■ DATASET CONTENT:
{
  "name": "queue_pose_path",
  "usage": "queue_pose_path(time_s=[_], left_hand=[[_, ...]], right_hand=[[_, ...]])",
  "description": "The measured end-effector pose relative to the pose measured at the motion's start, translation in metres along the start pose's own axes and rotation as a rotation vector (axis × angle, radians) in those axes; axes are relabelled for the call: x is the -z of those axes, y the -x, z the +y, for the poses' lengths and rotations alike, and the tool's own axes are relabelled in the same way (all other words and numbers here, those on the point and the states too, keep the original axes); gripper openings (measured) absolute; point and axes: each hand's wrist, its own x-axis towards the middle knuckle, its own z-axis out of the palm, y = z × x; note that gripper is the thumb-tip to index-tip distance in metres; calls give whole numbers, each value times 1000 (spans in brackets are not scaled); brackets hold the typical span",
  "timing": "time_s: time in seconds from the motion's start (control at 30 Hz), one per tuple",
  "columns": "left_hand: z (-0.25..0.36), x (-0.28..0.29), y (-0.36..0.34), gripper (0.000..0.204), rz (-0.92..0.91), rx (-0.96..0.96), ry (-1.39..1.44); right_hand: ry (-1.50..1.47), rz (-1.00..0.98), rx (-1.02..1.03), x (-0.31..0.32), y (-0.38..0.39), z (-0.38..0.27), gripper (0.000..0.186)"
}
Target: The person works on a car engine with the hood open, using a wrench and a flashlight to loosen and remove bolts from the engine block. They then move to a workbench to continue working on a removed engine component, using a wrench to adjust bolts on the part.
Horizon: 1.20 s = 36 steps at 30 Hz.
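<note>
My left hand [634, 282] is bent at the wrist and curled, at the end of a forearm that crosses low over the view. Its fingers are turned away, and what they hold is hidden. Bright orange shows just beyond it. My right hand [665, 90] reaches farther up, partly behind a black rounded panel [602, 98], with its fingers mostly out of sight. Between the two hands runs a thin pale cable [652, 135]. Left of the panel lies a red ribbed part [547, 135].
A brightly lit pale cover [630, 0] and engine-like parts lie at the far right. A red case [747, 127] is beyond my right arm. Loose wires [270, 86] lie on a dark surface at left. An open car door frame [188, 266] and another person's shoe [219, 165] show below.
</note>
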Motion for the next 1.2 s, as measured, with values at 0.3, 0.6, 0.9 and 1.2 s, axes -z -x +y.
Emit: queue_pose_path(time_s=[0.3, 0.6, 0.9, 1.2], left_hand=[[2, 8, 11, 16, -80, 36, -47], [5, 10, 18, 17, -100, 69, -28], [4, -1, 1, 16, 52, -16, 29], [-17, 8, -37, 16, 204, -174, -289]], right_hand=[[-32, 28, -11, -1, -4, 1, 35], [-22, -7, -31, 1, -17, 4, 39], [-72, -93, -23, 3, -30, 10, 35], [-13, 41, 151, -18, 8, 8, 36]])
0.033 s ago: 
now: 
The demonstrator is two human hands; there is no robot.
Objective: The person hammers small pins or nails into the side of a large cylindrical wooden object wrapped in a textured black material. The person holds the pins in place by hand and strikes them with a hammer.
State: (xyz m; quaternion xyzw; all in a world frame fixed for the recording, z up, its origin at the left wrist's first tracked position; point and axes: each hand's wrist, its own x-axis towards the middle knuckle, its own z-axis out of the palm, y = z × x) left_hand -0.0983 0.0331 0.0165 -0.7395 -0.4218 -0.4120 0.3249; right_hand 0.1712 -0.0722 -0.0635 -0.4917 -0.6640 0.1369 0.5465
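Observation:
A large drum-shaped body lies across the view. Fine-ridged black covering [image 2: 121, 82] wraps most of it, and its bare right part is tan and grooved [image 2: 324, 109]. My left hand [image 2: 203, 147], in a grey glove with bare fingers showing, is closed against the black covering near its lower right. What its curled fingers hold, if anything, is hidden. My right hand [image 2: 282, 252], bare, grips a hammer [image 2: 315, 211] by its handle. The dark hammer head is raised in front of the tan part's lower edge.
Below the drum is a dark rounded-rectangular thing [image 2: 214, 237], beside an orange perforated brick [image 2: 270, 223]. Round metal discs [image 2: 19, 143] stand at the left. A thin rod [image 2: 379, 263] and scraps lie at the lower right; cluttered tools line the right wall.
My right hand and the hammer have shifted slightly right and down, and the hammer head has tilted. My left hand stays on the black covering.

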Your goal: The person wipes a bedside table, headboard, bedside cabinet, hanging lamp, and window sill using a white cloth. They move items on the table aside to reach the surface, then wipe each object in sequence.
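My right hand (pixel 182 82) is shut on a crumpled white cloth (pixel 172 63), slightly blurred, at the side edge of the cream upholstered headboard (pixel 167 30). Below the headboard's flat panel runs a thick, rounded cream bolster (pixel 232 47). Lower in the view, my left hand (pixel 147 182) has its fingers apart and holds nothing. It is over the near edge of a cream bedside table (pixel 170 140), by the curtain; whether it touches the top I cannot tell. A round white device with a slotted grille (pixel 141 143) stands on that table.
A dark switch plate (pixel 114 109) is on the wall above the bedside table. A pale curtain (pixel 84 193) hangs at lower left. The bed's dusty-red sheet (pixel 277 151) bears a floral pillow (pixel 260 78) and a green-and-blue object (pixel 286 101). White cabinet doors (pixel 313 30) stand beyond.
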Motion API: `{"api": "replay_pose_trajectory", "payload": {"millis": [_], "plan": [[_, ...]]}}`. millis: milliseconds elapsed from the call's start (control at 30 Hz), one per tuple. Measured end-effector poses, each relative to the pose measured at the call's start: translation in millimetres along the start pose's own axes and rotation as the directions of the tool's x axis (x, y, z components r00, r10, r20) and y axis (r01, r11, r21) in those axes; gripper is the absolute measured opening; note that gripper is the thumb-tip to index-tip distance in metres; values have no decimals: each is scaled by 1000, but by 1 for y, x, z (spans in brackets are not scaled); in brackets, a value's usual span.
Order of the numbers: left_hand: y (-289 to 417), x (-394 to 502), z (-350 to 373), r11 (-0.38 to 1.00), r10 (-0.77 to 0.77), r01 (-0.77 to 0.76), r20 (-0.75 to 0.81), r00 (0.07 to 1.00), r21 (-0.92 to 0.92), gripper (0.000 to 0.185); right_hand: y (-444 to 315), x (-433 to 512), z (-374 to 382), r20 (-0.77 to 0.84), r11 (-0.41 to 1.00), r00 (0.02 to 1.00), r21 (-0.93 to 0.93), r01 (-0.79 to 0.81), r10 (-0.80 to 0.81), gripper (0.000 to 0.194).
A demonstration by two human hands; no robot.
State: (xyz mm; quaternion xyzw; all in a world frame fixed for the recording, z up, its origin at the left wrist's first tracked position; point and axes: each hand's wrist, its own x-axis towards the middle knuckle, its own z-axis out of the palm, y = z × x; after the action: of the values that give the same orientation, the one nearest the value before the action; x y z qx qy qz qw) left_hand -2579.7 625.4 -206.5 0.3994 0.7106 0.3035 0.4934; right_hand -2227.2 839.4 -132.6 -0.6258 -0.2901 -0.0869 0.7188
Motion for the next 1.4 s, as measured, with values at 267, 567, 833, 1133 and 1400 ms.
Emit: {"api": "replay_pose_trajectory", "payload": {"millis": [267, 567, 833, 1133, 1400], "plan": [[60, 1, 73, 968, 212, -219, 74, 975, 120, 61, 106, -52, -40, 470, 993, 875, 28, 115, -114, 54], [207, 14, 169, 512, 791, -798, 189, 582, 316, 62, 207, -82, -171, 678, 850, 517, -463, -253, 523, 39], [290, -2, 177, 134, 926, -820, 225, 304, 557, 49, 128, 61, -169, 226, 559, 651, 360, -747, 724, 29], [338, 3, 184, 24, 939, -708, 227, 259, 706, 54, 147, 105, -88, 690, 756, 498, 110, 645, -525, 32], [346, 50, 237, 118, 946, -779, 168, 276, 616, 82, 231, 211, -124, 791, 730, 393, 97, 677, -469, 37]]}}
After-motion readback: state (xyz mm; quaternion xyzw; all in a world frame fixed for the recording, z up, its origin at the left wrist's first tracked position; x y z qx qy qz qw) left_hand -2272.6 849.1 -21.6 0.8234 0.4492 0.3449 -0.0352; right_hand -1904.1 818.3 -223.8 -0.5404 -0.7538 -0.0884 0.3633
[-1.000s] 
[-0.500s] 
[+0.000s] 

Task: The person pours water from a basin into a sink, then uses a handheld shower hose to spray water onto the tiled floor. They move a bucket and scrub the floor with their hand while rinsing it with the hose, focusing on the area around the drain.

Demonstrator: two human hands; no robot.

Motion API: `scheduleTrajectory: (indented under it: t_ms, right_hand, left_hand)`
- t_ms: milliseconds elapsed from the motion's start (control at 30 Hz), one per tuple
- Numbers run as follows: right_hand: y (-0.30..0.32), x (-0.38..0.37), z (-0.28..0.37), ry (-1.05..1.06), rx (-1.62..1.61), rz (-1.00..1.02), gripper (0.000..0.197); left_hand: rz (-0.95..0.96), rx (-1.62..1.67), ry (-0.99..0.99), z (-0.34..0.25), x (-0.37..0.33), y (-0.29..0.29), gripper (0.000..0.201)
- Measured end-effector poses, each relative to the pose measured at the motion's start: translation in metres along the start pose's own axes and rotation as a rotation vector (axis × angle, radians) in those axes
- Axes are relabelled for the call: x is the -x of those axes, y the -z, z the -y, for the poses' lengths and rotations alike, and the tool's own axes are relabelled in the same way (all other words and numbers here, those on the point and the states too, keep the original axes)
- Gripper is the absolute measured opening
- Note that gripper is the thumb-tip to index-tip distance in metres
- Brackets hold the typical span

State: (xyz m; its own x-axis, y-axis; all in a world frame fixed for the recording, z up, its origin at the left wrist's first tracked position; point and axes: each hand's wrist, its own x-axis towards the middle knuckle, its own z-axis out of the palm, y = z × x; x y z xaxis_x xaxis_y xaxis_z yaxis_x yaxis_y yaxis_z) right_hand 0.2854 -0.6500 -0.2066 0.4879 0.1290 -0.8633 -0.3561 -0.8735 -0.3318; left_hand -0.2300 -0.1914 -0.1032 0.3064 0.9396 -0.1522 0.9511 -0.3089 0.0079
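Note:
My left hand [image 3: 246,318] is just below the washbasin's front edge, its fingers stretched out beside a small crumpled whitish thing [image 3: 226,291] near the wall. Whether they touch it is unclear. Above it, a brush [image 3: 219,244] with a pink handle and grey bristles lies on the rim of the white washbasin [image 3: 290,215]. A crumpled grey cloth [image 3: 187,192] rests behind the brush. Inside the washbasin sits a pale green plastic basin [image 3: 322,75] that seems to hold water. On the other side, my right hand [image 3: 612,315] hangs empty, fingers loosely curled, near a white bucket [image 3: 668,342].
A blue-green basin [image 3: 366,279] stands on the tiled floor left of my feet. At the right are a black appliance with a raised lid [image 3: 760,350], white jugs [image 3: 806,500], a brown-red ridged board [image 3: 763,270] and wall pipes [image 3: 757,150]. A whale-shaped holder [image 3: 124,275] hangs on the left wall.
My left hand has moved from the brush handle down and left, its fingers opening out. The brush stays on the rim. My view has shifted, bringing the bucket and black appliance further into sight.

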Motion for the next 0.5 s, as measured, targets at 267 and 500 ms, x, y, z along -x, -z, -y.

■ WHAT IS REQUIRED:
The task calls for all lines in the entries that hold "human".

■ RESPONSE:
The demonstrator is two human hands; there is no robot.
A demonstration by two human hands; no robot.
Demonstrator: two human hands; no robot.

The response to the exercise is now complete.